Maybe I should stick to what I know. I mean, this was like months ago, and I was planning on doing this series that I'm doing right now, and at the time I thought, maybe I should just cancel it, like maybe I should just never announce it and just pretend it never happened. It was, it sucked, it was horrible.

But then I thought about Adobe Premiere. This is the software that I use to make all the articles on this channel, and it's a pretty complex piece of software, and yet I know how to use it and I know how to use it pretty well, so how did I learn Premiere? Well, when I was working at PocketGamer, we had to do these very basic article reviews, and so a colleague taught me the basics of Adobe Premiere, like just the absolute baseline knowledge you need to make a article, how to import clips, put them on the timeline, apply really basic transitions, and export them to YouTube.

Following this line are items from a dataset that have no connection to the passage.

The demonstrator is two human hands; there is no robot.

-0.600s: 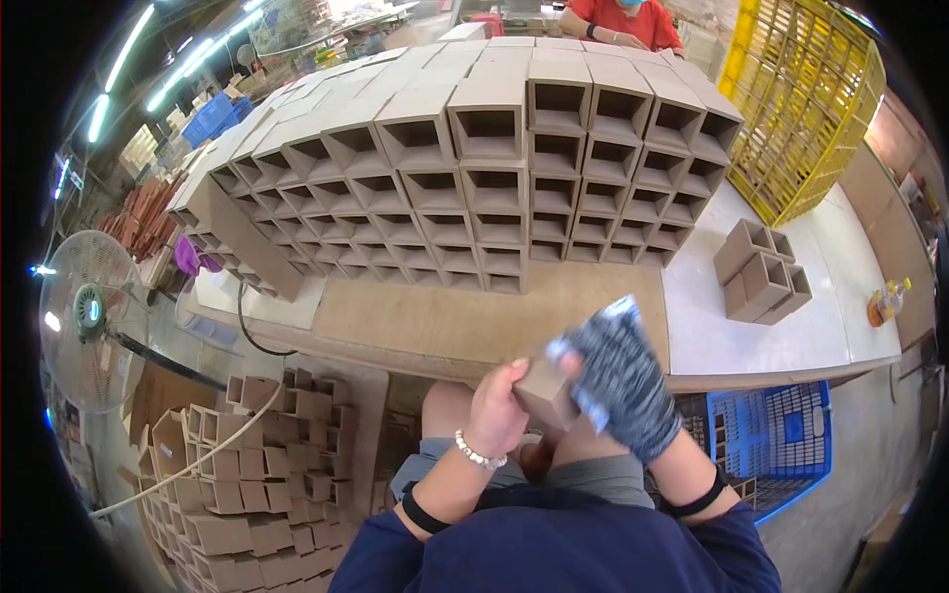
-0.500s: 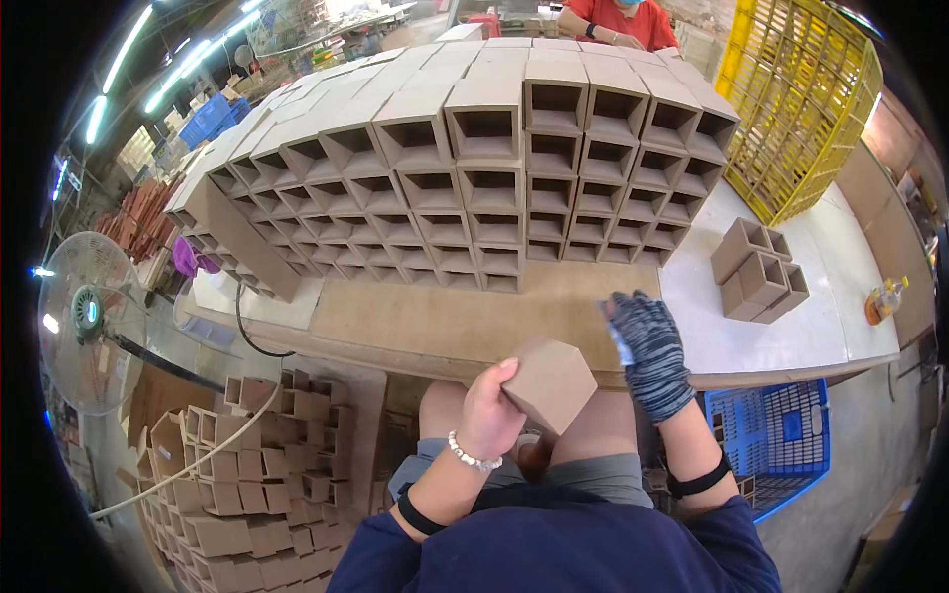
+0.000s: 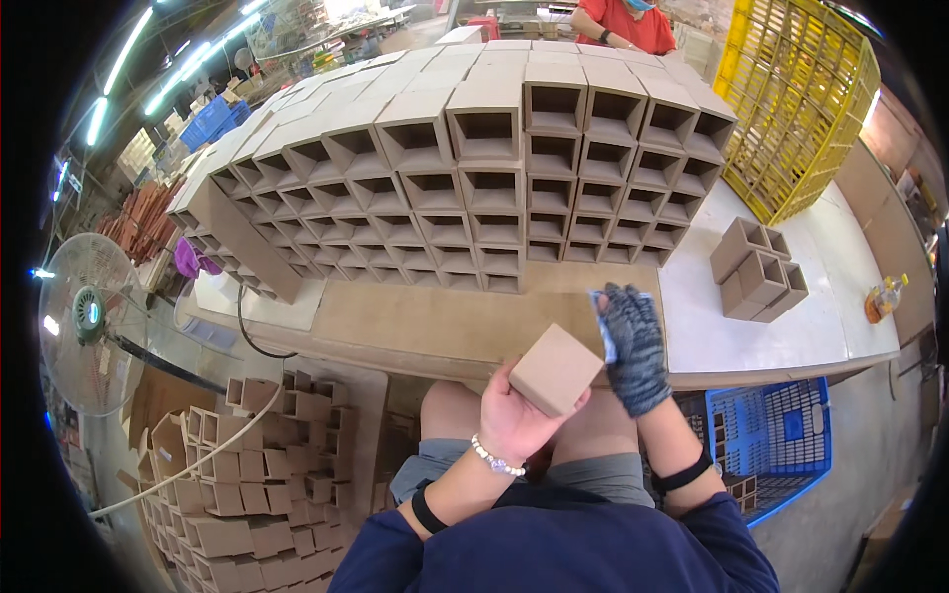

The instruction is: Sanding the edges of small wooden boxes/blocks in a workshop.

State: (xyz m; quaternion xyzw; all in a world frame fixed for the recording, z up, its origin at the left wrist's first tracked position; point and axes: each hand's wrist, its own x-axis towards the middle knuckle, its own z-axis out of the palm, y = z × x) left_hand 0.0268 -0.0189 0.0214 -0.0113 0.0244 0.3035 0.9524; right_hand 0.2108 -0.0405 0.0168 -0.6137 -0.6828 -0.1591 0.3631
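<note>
Above my lap, at the table's front edge, my left hand point(image 3: 516, 423) is closed around a small brown cardboard box point(image 3: 559, 368). The box is tilted, with smooth faces turned up and toward me. Just right of it, my right hand point(image 3: 635, 346), in a grey-black knitted glove, grips a thin pale-blue folded sheet point(image 3: 600, 328); cloth or paper, I cannot tell. The sheet's edge is close to the box's right corner. Beyond both hands rises a wide stack of open-ended cardboard boxes point(image 3: 494, 222) in rows.
Several boxes point(image 3: 756, 277) sit on the white tabletop at right, near a bottle of amber liquid point(image 3: 885, 298). A yellow crate point(image 3: 791, 109) stands behind. Below are a blue crate point(image 3: 771, 445) and piled boxes point(image 3: 247, 474). A fan point(image 3: 91, 311) is at left; a person in red point(image 3: 628, 25) works opposite.
The box in my left hand has turned, rising slightly to the right. My gloved right hand has moved left toward it, and more of the pale-blue sheet shows.
</note>
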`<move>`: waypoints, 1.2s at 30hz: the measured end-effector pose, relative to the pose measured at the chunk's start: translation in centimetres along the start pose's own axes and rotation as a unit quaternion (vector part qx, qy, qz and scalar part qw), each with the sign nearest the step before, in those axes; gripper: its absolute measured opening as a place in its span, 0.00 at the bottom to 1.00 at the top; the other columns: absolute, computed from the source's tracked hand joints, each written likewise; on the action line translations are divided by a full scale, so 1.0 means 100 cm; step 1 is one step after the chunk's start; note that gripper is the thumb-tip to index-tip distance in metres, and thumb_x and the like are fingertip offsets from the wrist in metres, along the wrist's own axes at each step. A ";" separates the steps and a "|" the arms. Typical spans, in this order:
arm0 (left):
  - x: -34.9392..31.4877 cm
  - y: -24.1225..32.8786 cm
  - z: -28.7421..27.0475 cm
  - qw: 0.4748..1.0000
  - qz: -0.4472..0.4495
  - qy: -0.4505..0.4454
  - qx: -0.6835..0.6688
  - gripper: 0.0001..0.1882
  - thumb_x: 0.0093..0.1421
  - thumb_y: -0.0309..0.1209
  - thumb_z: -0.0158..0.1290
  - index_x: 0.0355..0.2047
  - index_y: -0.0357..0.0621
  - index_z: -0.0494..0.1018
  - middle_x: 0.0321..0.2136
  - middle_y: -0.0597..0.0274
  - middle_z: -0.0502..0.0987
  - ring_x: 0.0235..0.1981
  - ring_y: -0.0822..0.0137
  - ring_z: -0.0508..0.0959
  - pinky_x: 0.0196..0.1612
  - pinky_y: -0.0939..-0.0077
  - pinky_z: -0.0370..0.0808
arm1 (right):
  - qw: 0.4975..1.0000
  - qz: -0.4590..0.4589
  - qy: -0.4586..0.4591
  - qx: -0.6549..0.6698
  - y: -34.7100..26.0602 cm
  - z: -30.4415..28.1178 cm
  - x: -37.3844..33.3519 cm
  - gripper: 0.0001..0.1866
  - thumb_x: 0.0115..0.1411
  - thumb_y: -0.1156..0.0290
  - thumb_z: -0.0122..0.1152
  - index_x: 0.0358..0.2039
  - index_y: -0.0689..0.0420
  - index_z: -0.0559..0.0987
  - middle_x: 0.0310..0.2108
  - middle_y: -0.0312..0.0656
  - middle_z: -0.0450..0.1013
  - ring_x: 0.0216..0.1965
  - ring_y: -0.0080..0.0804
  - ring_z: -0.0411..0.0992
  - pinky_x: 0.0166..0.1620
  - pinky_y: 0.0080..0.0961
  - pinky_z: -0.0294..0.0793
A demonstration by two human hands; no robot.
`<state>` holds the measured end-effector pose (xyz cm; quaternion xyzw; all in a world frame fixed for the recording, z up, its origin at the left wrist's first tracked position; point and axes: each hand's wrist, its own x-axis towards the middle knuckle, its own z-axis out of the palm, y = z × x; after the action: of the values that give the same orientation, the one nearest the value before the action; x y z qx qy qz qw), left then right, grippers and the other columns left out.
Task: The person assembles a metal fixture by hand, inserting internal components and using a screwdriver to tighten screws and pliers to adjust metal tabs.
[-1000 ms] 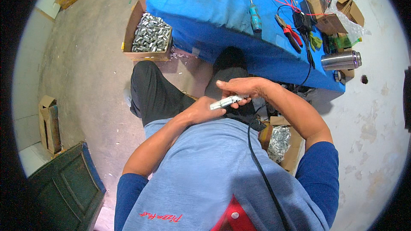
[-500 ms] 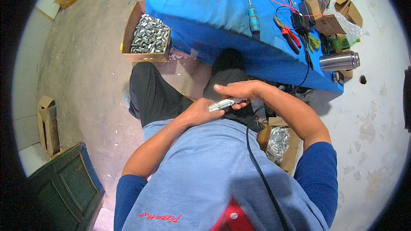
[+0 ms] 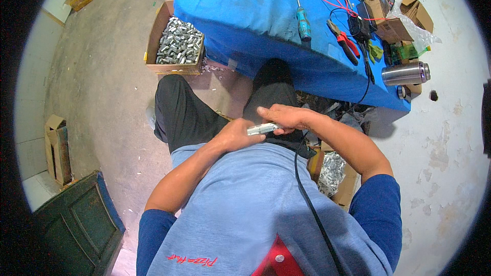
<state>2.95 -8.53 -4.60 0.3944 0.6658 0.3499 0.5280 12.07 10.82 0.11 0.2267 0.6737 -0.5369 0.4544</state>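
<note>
Over my lap, a short silvery-white bar-shaped piece (image 3: 262, 129) lies between my two hands; its exact kind is too small to make out. My left hand (image 3: 234, 135) is closed around its left end. At the other end my right hand (image 3: 289, 117) has its fingers curled on the piece, the thumb pointing left above it. My right fingers hide that end. A black cable (image 3: 313, 209) runs down over my apron (image 3: 225, 199) from near my right wrist.
Ahead stands a blue-covered table (image 3: 235, 5) with a screwdriver (image 3: 303, 23), red-handled pliers (image 3: 349, 48) and a steel flask (image 3: 405, 73). A carton (image 3: 153, 46) of small metal pieces sits at its left. Silvery parts (image 3: 332, 171) lie beside my right hip; a dark panel (image 3: 76, 225) stands lower left.
My right hand has slid slightly left along the silvery piece. The dark jagged edge seen near its right end is now covered. My left hand has barely moved.
</note>
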 end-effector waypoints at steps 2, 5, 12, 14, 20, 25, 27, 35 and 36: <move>-0.002 0.000 0.005 0.999 0.015 0.025 0.023 0.22 0.53 0.47 0.61 0.31 0.36 0.79 0.23 0.50 0.79 0.27 0.59 0.79 0.32 0.64 0.73 | 0.994 0.006 0.035 -0.108 -0.001 0.003 0.001 0.46 0.64 0.31 0.26 0.19 0.61 0.78 0.14 0.40 0.69 0.14 0.30 0.67 0.20 0.31 0.67; -0.003 0.000 0.008 0.998 0.032 0.037 0.038 0.22 0.52 0.48 0.62 0.31 0.38 0.79 0.24 0.48 0.80 0.29 0.54 0.81 0.34 0.61 0.74 | 0.952 -0.088 0.091 -0.279 0.003 0.009 0.000 0.50 0.62 0.29 0.22 0.16 0.63 0.77 0.14 0.44 0.70 0.18 0.36 0.71 0.28 0.37 0.72; -0.007 0.008 -0.001 0.998 0.008 0.019 0.067 0.21 0.52 0.48 0.62 0.32 0.39 0.79 0.25 0.47 0.79 0.29 0.52 0.80 0.34 0.60 0.74 | 0.997 -0.043 0.063 -0.018 0.013 0.015 -0.002 0.49 0.62 0.29 0.19 0.22 0.61 0.78 0.12 0.37 0.68 0.14 0.28 0.66 0.21 0.29 0.64; -0.009 0.014 -0.003 0.997 0.005 0.016 0.070 0.21 0.52 0.48 0.62 0.32 0.40 0.79 0.25 0.46 0.79 0.29 0.51 0.80 0.34 0.59 0.74 | 0.998 -0.032 0.046 0.000 0.011 0.013 -0.006 0.48 0.63 0.29 0.19 0.24 0.59 0.78 0.12 0.35 0.67 0.13 0.23 0.64 0.19 0.25 0.61; -0.008 0.013 0.003 0.994 0.036 0.084 0.055 0.20 0.52 0.46 0.62 0.31 0.39 0.79 0.24 0.45 0.78 0.29 0.48 0.80 0.33 0.58 0.73 | 0.997 -0.004 0.058 0.043 -0.004 -0.004 -0.021 0.49 0.58 0.25 0.19 0.28 0.59 0.76 0.14 0.34 0.69 0.12 0.19 0.63 0.17 0.21 0.62; -0.011 0.021 0.000 0.990 0.023 0.132 0.046 0.19 0.53 0.44 0.61 0.30 0.37 0.78 0.24 0.44 0.77 0.28 0.49 0.79 0.33 0.58 0.73 | 0.991 -0.048 0.112 -0.055 -0.008 -0.013 -0.032 0.43 0.65 0.34 0.28 0.18 0.58 0.76 0.13 0.36 0.69 0.15 0.26 0.66 0.21 0.27 0.65; -0.011 0.024 -0.001 0.990 0.018 0.133 0.043 0.20 0.54 0.44 0.61 0.30 0.36 0.78 0.23 0.45 0.77 0.27 0.51 0.79 0.32 0.60 0.73 | 0.970 -0.160 0.146 -0.113 0.005 -0.015 -0.021 0.41 0.66 0.36 0.31 0.15 0.58 0.75 0.12 0.37 0.68 0.16 0.29 0.66 0.22 0.30 0.65; 0.001 0.015 -0.002 0.992 0.069 0.031 -0.101 0.23 0.58 0.46 0.56 0.39 0.34 0.76 0.26 0.49 0.78 0.30 0.60 0.78 0.36 0.63 0.73 | 0.967 -0.146 0.177 -0.110 -0.024 -0.034 -0.040 0.38 0.65 0.36 0.40 0.10 0.56 0.67 0.10 0.31 0.59 0.14 0.20 0.57 0.19 0.24 0.57; 0.002 0.018 -0.005 0.990 0.089 0.028 -0.109 0.24 0.61 0.46 0.54 0.39 0.33 0.75 0.25 0.55 0.76 0.29 0.64 0.75 0.35 0.65 0.72 | 0.970 -0.133 0.166 -0.114 -0.028 -0.042 -0.043 0.38 0.65 0.36 0.41 0.10 0.55 0.67 0.10 0.31 0.59 0.14 0.20 0.57 0.19 0.24 0.57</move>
<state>2.69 -7.55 -2.96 0.3820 0.6007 0.4767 0.5157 10.35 14.61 5.24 0.1680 0.8206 -0.4669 0.2835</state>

And then I had to make dozens of these article reviews myself, and so I had to repeat those basic steps over and over again as they slowly wormed their way into my brain. Then I made a game maker's toolkit, and at that point, I wanted to do more interesting stuff with article. I wanted to do masks and color and text and transitions and motion graphics and all that fun stuff, and really that should have been very difficult to learn, but I had two things on my side.

As long as I'm always trying at least one new thing in each article I make, I can slowly build up a repertoire of effects and knowledge. And two, because I had done those article reviews, I had become familiar with Premiere. I was comfortable with the software, and so whenever I wanted to try something new.

I felt I could experiment and play around, or at the very least. I knew what I should go and type into Google to get the answers I needed, and so ultimately. I ended up following a pretty nifty three-step formula in order to learn Premiere. Step 1: Learn the absolute basics, and nothing more. Step 2: Familiarize myself with those basics through repetition and simple projects, and then step 3, slowly.

Over time. I have built a repertoire of tools in premiere as I build and build and build my knowledge base of the software, and this has obviously worked pretty well for me. I know how to use Premiere now. I can do pretty much whatever I want in the software, and I think I understand why this worked.

If you think about it, there is an infinite number of ideas I could have, so it is physically impossible to learn how to solve all of them at the beginning, but what I can learn is familiarity. I have my tools so that when one of these ideas crops up. I have both the confidence and comfort with the software to experiment for myself and figure things out, and I have the context for how the software works, so I kind of know where the problem is and I know what terms to use when googling it or I know how to ask someone for help.